HaventSleptForAYear · 12/01/2008 09:46

OK I suppose I was mostly venting because p**d off about his attitude. I did put my foot down for yesterday when he suggested I took the whole day off, when he actually didn't have any classes in the afternoon so could come home.

So I cancelled one class in the morning, and then went to work in the afternoon. I had some urgent recruitment stuff to do which he tried to suggest I left til Monday (but I'm scared I'll get the bug and not be able to) so I said no and did it after class so didn't get home til gone 6.

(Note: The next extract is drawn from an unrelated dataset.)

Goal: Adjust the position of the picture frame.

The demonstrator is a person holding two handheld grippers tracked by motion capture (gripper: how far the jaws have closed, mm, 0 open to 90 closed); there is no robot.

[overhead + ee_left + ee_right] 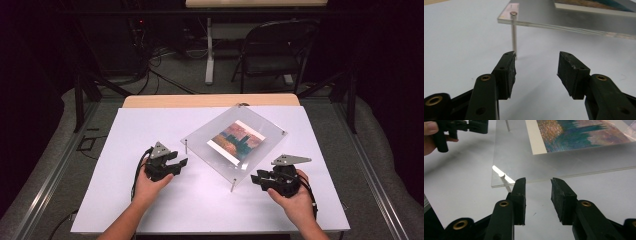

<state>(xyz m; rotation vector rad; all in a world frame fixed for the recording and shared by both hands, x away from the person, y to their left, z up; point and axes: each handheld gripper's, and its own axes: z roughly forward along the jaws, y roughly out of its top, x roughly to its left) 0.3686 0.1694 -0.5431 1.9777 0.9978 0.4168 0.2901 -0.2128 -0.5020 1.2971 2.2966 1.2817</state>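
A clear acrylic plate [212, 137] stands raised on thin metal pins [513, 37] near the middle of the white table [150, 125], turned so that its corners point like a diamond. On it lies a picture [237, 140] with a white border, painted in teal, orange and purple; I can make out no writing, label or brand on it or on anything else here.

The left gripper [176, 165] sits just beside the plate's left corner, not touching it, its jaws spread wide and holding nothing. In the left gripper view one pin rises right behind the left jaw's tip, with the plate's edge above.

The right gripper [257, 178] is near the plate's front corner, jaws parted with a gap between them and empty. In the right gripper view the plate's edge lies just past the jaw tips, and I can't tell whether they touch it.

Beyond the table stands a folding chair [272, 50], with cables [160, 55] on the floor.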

So as suggested, I did have a bit of a strop and we did mostly share the pooey nappies this week but I was wondering if I was the only one who had to fight about this - obviously not !

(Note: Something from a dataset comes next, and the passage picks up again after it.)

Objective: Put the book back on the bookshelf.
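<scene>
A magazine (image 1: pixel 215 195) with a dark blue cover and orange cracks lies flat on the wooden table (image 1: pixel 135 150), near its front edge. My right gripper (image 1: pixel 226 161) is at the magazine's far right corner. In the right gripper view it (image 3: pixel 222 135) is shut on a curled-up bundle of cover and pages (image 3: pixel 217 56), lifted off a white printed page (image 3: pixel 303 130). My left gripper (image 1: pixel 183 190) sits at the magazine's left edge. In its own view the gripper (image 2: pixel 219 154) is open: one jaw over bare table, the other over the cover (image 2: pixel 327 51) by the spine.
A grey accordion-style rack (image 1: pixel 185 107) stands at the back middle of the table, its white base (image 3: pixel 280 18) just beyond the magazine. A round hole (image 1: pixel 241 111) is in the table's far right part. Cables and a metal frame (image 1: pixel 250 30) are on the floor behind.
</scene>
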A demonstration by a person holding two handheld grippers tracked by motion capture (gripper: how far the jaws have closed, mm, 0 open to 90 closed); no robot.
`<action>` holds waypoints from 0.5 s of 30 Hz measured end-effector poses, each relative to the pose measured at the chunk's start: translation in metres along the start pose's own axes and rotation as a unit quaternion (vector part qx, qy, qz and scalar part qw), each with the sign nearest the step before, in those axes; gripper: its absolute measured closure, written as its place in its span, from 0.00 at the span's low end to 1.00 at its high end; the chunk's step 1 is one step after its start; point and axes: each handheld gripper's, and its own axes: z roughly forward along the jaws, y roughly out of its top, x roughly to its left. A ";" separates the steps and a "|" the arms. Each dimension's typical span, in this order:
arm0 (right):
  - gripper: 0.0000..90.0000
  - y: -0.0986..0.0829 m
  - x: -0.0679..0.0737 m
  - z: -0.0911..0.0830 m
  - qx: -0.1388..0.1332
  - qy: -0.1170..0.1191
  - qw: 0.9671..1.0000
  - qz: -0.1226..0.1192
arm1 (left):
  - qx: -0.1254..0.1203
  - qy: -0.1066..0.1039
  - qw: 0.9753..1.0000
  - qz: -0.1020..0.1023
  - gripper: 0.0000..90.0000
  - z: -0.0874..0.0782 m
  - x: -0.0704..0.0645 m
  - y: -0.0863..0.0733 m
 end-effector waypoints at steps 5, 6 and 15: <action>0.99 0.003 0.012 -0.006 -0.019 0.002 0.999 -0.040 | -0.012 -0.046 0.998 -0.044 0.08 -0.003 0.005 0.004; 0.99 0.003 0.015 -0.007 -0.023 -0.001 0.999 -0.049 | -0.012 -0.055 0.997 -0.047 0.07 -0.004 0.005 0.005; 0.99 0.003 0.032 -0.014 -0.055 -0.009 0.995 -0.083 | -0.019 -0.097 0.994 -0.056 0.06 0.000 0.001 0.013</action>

Problem is, definition of DH's work time and free time all roll into one - he is a researcher and so there's not cut-off. As he likes to point out. So just because he doesn't have classes, doesn't mean he doesn't have work to do IYSWIM.

But even if I don't do research, I still have other responsiblities and so am not "free" on "no class days" either...

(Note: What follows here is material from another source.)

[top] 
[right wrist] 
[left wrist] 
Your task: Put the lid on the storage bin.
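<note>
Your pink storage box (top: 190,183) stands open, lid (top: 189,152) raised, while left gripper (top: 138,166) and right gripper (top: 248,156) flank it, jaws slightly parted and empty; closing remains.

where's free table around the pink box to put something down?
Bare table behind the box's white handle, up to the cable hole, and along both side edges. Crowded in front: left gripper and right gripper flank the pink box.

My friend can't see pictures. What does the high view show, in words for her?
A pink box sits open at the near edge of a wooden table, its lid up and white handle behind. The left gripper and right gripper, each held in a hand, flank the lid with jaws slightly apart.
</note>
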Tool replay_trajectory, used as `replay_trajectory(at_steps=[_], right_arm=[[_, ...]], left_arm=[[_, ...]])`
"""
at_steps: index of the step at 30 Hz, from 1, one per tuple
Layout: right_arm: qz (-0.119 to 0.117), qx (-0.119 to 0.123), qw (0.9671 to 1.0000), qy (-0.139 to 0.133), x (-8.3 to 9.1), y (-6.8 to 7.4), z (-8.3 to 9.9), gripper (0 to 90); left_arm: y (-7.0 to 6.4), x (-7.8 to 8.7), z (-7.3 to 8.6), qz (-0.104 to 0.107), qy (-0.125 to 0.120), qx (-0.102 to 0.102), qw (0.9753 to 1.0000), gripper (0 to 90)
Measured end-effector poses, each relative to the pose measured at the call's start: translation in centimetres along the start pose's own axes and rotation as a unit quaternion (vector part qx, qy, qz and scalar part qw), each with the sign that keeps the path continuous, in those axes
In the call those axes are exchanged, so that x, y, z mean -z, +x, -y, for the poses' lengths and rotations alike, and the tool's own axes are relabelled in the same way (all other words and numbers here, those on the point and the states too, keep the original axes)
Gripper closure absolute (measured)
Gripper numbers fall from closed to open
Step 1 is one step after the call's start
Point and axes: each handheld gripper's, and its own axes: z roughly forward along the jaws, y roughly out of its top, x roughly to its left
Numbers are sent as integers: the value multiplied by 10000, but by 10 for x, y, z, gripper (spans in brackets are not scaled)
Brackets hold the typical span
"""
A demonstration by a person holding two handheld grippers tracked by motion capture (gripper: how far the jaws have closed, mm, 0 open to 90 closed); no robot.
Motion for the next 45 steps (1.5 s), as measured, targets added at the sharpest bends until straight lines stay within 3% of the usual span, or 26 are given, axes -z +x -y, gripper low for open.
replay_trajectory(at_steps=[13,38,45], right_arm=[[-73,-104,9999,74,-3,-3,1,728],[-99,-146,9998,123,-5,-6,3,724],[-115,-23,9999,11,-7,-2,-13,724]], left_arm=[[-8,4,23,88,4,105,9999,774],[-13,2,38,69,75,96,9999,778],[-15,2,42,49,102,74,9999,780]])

Maybe I posted in the wrong place and should have vented elsewhere - sorry, new here..

OP posts:
Kimi · 12/01/2008 10:08

Haventslept..... Poor you, hope your DSs is on the mend now.

I do think men tend to think sick child = womans work, I think you should explain to your DH he was in on the making of the children and he is in on the raising of them too and not just the good bits but the sick and poop and sleepless bits too. Ok so children come out of our bodies but that does not mean that we are more responsible for them then their fathers!

It sounds as though HE could have been more flexible about his time off and done more to help.
If you had classes that meant other people were relying on you being somewhere at a set time.

Habbibu · 13/01/2008 10:47

Haven't slept - this is classic academic researcher talk! Yes, research has that "never-ending" feel to it, but then so does looking after children. My husband is a lecturer with research element to his post, too, but I'm lucky, as in comparison to most of his dept, he's got a very balanced attitude towards his work, and does not think that the only way for him to get his work done is to never stop! I don't think he takes quite enough holiday, but that's pretty much it. Hasn't affected his publications or RAE submission at all - the "oh, I have to work all the time" thing is a red herring, and not the sign of a better researcher than someone who manages their time well... What discipline is he in? Can he not do some research work at home?

WideWebWitch · 13/01/2008 11:27

Very unfair. You need to sort this out imo. It's his responsibility too. I think some men think that it is automatically the woman's responsibility and unless they're put straight on it will take the piss. Which is what your dh is doing imo

lucyellensmum · 13/01/2008 11:51

I am quite cross about this. I think your DH is being wholy unreasonable. If he is a researcher then that can be flexible enough to fit in around his family. I imagine cancelling classes is difficult for both of you, but it happens. Students probably happy for an hour off! But seriously, what IS his problem? My PhD supervisor had a young family, his wife worked part time as a teacher. I can promise you, if the children were sick and it was awkward for her to cancel her day then he would sort it out. He collected the children from nursery etc and never left the office after 5. I know that he worked into the early hours at home to make up for this. He was more than dedicated to his research and teaching responsibilities, and recruitment (i know how they like to pile it on to lecturers/researchers) but his family came first, end of story.

That probably doesnt help does it.

I mean, he is an intelligent man is he not? Perhaps you should point him in the direction of some literature that states that it is not acceptable to assume HIS work to be more important simply because he lacks a womb!